● What the task requires: In the data, find the word "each" and copy out every line that has it.
§
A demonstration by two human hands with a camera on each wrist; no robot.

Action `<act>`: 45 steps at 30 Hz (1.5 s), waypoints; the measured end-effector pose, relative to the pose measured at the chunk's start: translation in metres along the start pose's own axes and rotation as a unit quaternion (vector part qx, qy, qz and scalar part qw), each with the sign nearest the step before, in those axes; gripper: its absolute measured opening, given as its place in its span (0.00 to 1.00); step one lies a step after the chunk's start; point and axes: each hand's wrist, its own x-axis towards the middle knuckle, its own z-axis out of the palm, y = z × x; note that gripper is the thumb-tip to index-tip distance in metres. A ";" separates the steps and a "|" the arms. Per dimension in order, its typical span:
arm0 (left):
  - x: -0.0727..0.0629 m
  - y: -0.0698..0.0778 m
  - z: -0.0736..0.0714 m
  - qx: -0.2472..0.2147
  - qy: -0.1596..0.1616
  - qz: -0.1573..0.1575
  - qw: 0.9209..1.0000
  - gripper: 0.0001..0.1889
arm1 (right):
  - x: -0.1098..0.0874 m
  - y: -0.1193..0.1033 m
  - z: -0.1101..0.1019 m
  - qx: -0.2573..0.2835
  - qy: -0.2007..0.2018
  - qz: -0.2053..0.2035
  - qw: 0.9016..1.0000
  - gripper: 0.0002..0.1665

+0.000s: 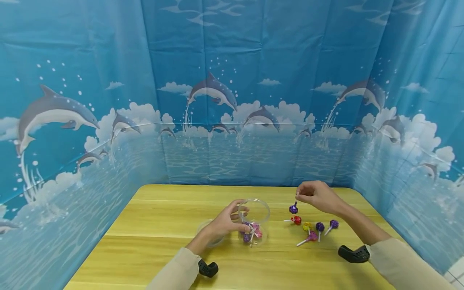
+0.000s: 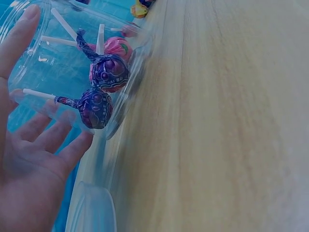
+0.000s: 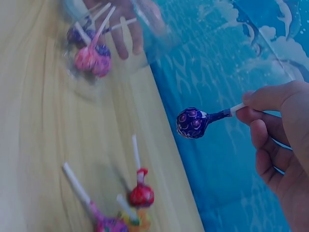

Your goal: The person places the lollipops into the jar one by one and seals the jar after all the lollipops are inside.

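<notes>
Round lollipop (image 3: 198, 122), clear plastic jar (image 1: 262, 218)

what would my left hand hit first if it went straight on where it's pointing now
Most likely the clear jar: your left hand is at its side, touching it. Depth beyond that is hard to judge.

1. The place was a small screened-off tabletop booth; whether it stood in a home, an office or a studio could not be told.
2. Glossy blue curtains (image 1: 232, 161), printed with leaping dolphins (image 1: 59, 110), clouds and sea, walled in the back and both sides, their fold creases visible.
3. A yellowish wood-grained table (image 1: 152, 225) with rounded far corners filled the space between them.
4. Black wrist-worn devices (image 1: 354, 253) suggested a recording setup.
5. A white patch (image 1: 456, 273) at lower right was too small to identify.
</notes>
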 end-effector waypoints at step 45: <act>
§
● Exercise answer:
A demonstration by two human hands with a camera on each wrist; no robot.
Action `<act>`: 45 steps at 30 Hz (1.5 s), waypoints; the measured end-effector pose, relative to the pose measured at the chunk's start: translation in metres along the start pose's own axes and rotation as a unit quaternion (vector part qx, qy, qz and scalar part qw), each with the sign nearest the step before, in those axes; gripper: its absolute measured opening, given as its place in its span (0.00 to 1.00); step one lies a step after the chunk's start; point and axes: each hand's wrist, its own x-axis towards the middle knuckle, its own z-axis out of the palm, y = z × x; note that gripper is the thumb-tip to index-tip distance in metres. A ";" separates the steps and a "|" the arms. Per dimension in order, its typical span:

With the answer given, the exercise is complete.